Филиппина внезапно нахмурилась, но на ее лице не было раздражения или гнева, которые Элжерон ожидал увидеть. Женщина взяла со стола чашку и произнесла:

– Вы слишком много времени проводите в обществе моей дочери, граф МакЛавингтон. По-видимому, веяния ее отца оставили на ней неизгладимый отпечаток. Только я могу заставлять ее держать себя в руках и не вести себя так, как не подобает в приличном обществе. А Вы, похоже, легко поддаетесь чужому влиянию, – закончила она и томно запила свои слова чаем, элегантно водрузив чашку ровно в центр блюдца, даже не звякнув посудой. Она медленно прошла мимо графа, исполненная чувства собственного достоинства, которое ничуть не напоминало ее предыдущее истеричное поведение, и когда она уже была в дверях, граф спросил:

– Филиппина, а где же нож, что Вы взяли ночью на кухне?

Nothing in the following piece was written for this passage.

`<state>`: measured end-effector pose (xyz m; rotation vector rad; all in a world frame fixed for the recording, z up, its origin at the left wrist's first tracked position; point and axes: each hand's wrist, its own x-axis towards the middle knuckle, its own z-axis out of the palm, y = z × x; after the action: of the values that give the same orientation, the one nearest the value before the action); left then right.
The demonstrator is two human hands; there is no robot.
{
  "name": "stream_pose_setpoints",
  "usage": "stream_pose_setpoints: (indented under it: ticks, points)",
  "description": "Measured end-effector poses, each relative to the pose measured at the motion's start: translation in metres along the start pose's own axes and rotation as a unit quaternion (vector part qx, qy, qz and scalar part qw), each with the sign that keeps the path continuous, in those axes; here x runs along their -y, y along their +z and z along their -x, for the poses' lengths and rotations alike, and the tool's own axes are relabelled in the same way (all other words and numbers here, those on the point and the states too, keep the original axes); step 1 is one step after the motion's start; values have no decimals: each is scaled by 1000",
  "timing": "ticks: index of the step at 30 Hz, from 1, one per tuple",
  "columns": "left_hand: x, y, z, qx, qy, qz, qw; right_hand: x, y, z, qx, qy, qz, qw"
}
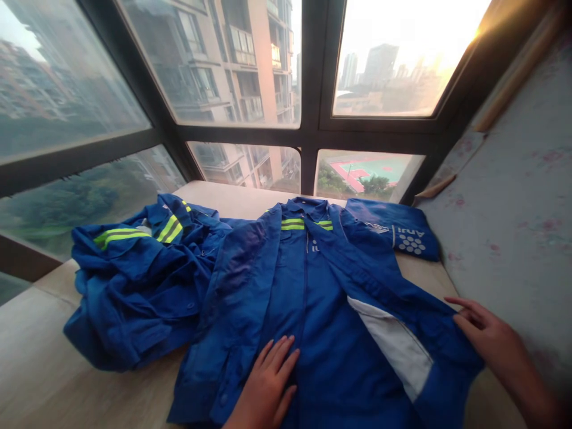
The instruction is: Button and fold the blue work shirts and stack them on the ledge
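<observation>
A blue work jacket with yellow-green reflective strips lies spread out in front of me, its collar toward the window. Its left-hand sleeve is laid down along the body. On the right the other sleeve, with a pale grey panel, angles outward. My left hand rests flat on the lower front of the jacket, fingers stretched out. At the outer edge of the right sleeve is my right hand, index finger extended and the thumb by the cloth; no cloth shows gripped in it.
A crumpled heap of blue workwear with reflective strips lies to the left, against the jacket. At the back right sits a folded blue garment with white lettering. Windows rise behind the pale ledge; a papered wall bounds the right.
</observation>
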<state>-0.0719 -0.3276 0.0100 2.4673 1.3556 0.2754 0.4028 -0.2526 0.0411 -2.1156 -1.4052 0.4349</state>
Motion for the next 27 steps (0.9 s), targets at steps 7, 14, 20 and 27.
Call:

– Какой нож? – замерла та. Элжерон ощутил исходящее от нее напряжение.

– Кухарка видела, как Вы ночью взяли на кухне нож, когда искали ужин.

– Вы меня обманываете, – с улыбкой в голосе ответила женщина. – На кухне никого не было той ночью. Ни души. Потому что я окликнула прислугу в надежде, что мне помогут, прежде чем начала самостоятельно рыться в Ваших закромах.

– Пропал нож. В ту ночь, что Вы гуляли по кухне. А сегодня я узнал, что той же ночью кто-то нанес порезы двум моим лошадям. Причем совершенно не профессионально, и однозначно не с целью убить их. Кроме Вас я никого ночью не видел.

– И, возможно, Маргарет? – ответила Филиппина. – Она, знаете ли, страдает от лунатизма время от времени. Кто ведает, что ее бедной больной душе захотелось сотворить ночью.